_HOW TO COMPLETE THIS TASK_. Scan the listing below and copy each line holding the word "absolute".

[DATA FOR THIS EXERCISE]

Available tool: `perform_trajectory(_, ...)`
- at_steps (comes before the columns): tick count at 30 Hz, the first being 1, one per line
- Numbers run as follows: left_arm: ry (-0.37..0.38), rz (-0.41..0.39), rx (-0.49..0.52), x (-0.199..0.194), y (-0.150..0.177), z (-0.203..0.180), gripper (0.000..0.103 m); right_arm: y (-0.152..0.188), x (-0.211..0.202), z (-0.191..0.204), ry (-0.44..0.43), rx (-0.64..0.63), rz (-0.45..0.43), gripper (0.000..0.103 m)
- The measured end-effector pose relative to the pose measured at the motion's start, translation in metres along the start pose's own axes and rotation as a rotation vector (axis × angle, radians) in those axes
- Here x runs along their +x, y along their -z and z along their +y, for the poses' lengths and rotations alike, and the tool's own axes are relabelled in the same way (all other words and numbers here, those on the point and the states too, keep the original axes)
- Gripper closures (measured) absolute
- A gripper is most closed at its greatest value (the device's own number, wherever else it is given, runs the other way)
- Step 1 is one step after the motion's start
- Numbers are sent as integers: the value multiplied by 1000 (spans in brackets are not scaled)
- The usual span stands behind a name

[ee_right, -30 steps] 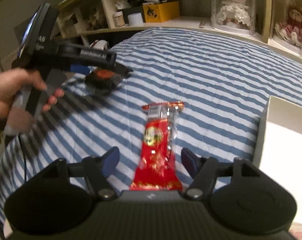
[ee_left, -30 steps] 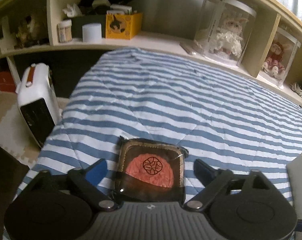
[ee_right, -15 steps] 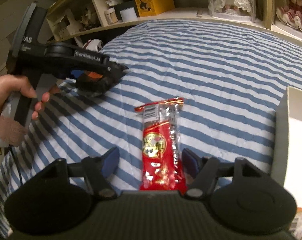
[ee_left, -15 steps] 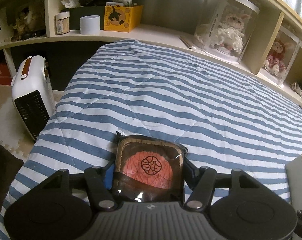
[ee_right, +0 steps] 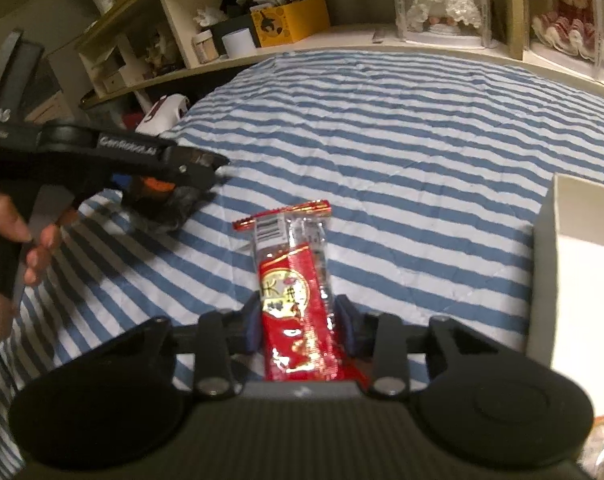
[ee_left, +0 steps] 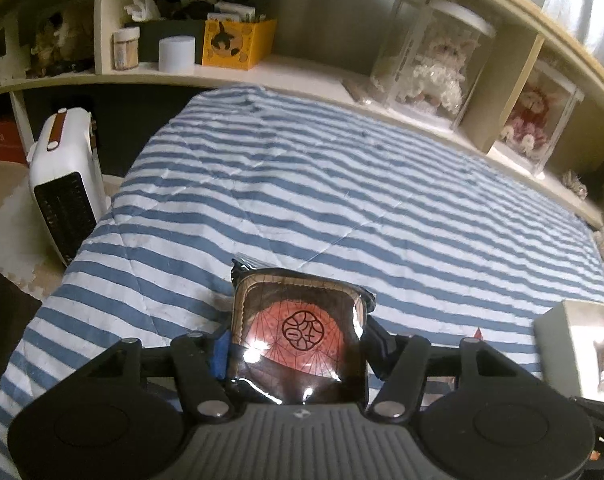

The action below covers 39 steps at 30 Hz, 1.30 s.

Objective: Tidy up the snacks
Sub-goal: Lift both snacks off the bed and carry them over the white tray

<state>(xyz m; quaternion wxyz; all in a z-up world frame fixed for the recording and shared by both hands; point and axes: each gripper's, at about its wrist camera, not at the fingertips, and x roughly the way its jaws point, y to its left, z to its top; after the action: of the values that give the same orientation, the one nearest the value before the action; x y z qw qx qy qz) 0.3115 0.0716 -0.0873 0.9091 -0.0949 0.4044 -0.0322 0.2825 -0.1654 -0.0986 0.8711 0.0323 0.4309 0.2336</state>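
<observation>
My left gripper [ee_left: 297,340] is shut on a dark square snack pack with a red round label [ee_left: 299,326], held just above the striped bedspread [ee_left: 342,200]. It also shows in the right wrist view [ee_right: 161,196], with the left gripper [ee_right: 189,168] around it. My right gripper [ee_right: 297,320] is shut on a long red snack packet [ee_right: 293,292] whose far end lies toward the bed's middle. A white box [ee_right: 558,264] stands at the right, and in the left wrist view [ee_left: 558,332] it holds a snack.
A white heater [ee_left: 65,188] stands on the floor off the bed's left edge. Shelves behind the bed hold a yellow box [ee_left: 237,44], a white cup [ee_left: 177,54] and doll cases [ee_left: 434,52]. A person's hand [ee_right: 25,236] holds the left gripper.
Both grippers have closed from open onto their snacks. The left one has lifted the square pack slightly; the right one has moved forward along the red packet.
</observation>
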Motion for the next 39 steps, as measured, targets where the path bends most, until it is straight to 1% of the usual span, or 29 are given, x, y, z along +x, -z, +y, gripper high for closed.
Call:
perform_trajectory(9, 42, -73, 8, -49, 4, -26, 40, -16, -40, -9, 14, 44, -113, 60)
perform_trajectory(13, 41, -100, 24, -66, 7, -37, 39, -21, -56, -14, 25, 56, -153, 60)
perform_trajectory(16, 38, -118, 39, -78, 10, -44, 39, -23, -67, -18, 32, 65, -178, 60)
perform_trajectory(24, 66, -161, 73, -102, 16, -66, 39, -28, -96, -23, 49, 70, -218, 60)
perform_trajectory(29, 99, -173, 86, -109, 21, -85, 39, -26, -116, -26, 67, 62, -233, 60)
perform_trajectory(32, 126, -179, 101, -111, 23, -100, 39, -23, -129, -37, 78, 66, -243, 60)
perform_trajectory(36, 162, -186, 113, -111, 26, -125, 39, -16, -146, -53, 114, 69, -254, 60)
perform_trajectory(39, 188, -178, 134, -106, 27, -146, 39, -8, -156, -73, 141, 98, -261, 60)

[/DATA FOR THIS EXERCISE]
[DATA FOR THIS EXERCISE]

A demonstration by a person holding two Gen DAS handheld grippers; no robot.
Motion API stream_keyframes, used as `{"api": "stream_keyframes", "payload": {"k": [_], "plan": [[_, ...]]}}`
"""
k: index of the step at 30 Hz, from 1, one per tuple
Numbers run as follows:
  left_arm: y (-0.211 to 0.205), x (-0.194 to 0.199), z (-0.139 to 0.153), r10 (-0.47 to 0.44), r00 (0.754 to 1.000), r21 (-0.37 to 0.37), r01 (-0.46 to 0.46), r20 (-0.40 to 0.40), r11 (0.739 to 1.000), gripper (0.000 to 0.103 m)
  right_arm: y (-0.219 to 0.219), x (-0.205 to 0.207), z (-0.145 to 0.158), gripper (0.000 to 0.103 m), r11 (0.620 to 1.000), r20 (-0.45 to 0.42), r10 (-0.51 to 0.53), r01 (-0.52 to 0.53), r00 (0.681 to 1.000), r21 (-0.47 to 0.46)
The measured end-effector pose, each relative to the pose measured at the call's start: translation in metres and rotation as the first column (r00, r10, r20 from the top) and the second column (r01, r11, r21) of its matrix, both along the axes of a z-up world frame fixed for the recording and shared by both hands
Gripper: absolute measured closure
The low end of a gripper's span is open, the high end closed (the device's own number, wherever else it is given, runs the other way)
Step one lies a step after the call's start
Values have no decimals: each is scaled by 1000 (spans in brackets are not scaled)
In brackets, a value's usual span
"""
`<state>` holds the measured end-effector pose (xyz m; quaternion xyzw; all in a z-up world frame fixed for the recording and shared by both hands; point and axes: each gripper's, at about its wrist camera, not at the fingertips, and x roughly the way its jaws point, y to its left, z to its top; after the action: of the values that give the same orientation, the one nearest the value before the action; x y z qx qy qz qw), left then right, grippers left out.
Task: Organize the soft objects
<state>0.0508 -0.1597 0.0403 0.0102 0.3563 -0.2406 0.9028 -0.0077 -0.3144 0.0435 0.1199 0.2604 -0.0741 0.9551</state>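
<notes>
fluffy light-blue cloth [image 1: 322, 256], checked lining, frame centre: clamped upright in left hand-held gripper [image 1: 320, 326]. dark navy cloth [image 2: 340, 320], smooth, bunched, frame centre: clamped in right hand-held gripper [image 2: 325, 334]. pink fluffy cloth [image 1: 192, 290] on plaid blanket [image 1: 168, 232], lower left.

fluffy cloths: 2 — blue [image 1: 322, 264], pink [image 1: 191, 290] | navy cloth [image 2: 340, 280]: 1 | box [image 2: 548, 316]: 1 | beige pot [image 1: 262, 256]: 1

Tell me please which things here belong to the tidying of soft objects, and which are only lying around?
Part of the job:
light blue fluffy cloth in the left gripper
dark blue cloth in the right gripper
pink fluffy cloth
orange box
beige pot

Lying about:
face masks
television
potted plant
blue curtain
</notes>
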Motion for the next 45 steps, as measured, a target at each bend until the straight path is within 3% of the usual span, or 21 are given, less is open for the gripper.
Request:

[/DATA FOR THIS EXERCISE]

_RESPONSE TO THE TASK_.
- Gripper closures (measured) absolute
Gripper: absolute measured closure

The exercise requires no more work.